Dishwasher vs Hand Washing

This argument has been raging since dishwashers became standard kitchen equipment. The manufacturers of dishwashers claimed from the beginning that their appliances were more than just a labor-saving device. They claimed that using a dishwasher would save you money in water and energy costs.

In recent years, studies came out on the side of hand dishwashing as the best option, mainly from an environmental point of view. It was shown in several studies that you could actually save on both water and energy for heating the water, by doing the dishes the old way, by hand.

While the debate never really went away, new studies in Europe are showing that there are so many variables that it isn’t a cut and dried argument at all. Lots of complicated figures and confusing formulas are used that it can be a bit hard to decipher.

So I thought I’d put it into language that everyone can understand so you can make up your own mind as to which method, of getting the dirty dishes clean, is the greenest and most cost-effective.

Firstly, it does seem that the numerous variables make it very hard to make a fair comparison. It all depends on – the model and age of the dishwasher (the automatic one, not the human one); by what means the water is heated in the home; how the task of hand washing is performed; the frequency of the dishwashing. Each of these factors could change the result as far as environmental and cash savings.

From an environmental perspective, it is the carbon footprint of the process that is important. From a money saving perspective, it is how much water and energy are used for each method. For the sake of the exercise, it is assumed that the same amount of dishes are washed by each method, this being the eight place settings plus 6 serving/preparation dishes that the standard automatic dishwasher holds.

Water: an average dishwasher with no Energy Star Rating uses 6 gallons for each cycle while one with an Energy Star Rating uses just 4 gallons.

To equal this, the hand dishwasher would need to be able to rinse as well as wash the same number of pieces – 54 in all – in 2 minutes worth of water. This is based on the statistic that the average household faucet runs at a rate of 2 gallons a minute. To break this down even further, you would have just 9 ½ ounces of tap water for each piece (and that includes both washing and rinsing).

Energy: the amount of energy used by an automatic dishwasher varies from 1.59 kWh and 0.87 kWh per load.

With hand dishwashing, the energy consumed is in heating the tap water. Assuming you are using the hot water faucet and not boiling the water, you would use around 0.28 kWh with a gas water heater, 0.43 kWh if it is a gas storage water heater. An electric storage model uses 0.28 kWh, while a tankless water heater would use 0.35 kWh.

Going by these figures alone, it would seem that hand dishwashing is the better option as far as being greener and saving money. So much for theory though; would it really be possible to wash and rinse 54 pieces in just the amount of water that comes out of the faucet in only two minutes? Four gallons of water for both washing and rinsing so many dishes doesn’t seem much to me – it actually works out at one cup of water for every plate!

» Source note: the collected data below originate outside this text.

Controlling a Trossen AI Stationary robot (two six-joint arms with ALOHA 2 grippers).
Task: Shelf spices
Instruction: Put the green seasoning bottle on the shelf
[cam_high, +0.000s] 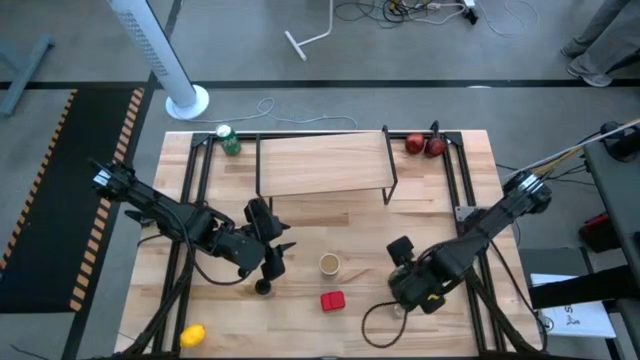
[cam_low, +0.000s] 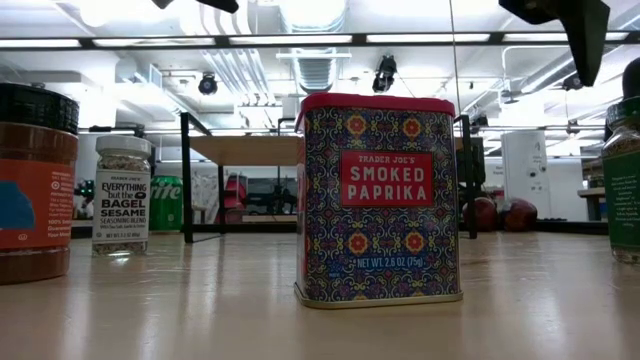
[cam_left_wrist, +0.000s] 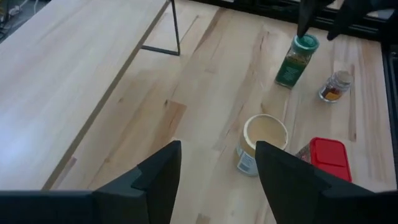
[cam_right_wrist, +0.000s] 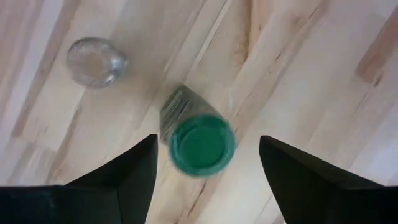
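I am looking down on the bench (cam_high: 330, 215) with both arms reaching in over its near half. My right gripper (cam_right_wrist: 205, 163) is hovering straight above the green-capped jar (cam_right_wrist: 198, 142), its fingers spread wide on either side of the cap and not touching it — nothing is held. The small clear jar (cam_right_wrist: 96, 61) is standing close beside the green-capped one on the bare wood. My left gripper (cam_left_wrist: 217, 171) is also released and empty, hanging over the bench with the tan tub (cam_left_wrist: 262, 144) lying just ahead of it and the red tin (cam_left_wrist: 328, 160) beside that tub. From above, the tub (cam_high: 330, 264) is sitting near the middle of the bench and the tin (cam_high: 332, 300) nearer the front edge, apart from it. A dark-capped jar (cam_high: 263, 287) is standing just under my left gripper's wrist. In the low view, the tin (cam_low: 378, 198) is filling the centre, a white-capped jar (cam_low: 122, 195) is standing farther back on the left, and a brown jar (cam_low: 35, 180) is cropped at the left edge. The shelf (cam_high: 322, 164) is standing at the back of the bench with its top bare — none of the spices is on it. A green can (cam_high: 229, 140) is sitting by its left end, two red fruits (cam_high: 425, 145) by its right, and a yellow thing (cam_high: 192, 334) is lying at the front left corner.
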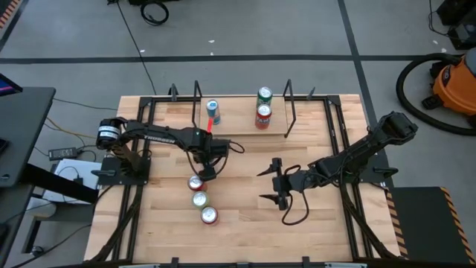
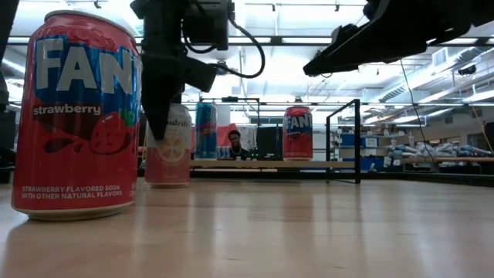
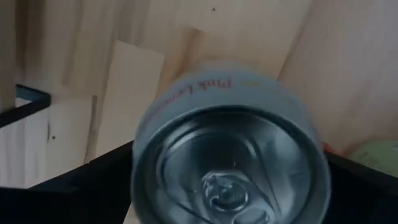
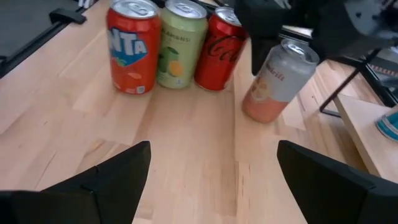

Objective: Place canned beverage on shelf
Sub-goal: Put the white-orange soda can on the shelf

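The pink lemonade can (image 4: pixel 273 84) is straddled, ungripped, by the wide-open left gripper (image 1: pixel 206 172); if closed off-centre, it could be tipped into the neighbouring cola can (image 4: pixel 216 53).

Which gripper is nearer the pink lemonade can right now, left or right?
Left. The left gripper is directly over the pink lemonade can, open fingers flanking its top. The right gripper hovers open well off to the can's side, over bare table.

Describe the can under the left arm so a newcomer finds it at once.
Start at the shelf along the table's far edge, then come toward the table's middle. The pink lemonade can stands below the left end effector, apart from the row of three; it alone is pale pink.
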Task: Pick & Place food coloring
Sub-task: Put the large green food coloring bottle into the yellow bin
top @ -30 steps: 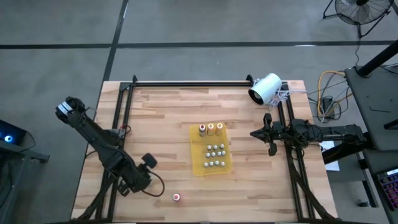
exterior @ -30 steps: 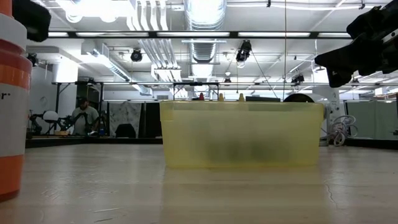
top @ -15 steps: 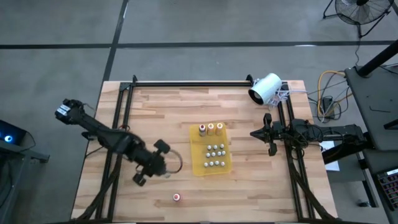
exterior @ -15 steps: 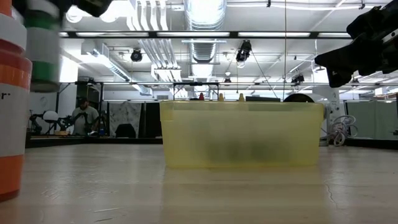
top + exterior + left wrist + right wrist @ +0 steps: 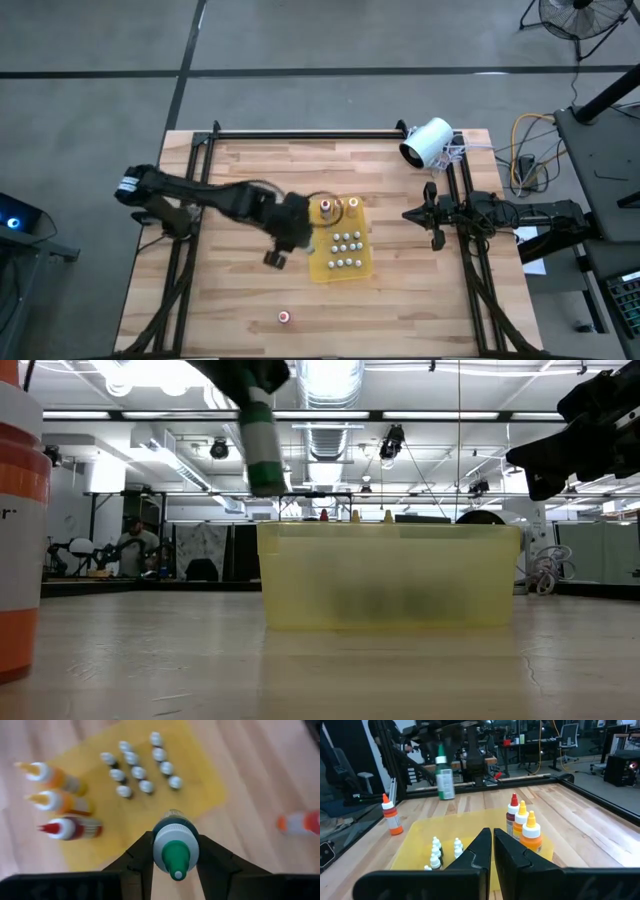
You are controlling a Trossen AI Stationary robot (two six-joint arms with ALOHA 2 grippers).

In the real world, it looks as though the dishwasher wins in both categories – it is the greener option and also is more cost-effective.

There are some conditions to declaring the machine the winner though! Aren’t there always?

It is only the most efficient and cost- effective if you run it with a full load. However, you are able to increase its advantage by using the machine’s ‘light’ cycle and not using the drying period at the end of the cycle (this uses heat to dry the dishes).

Hopefully I haven’t confused you too much with all those numbers but it’s great to have reached an informed decision about which method of getting the dishes cleaned is the best way to go. Go green and save money at the same time, that’s the way I like it!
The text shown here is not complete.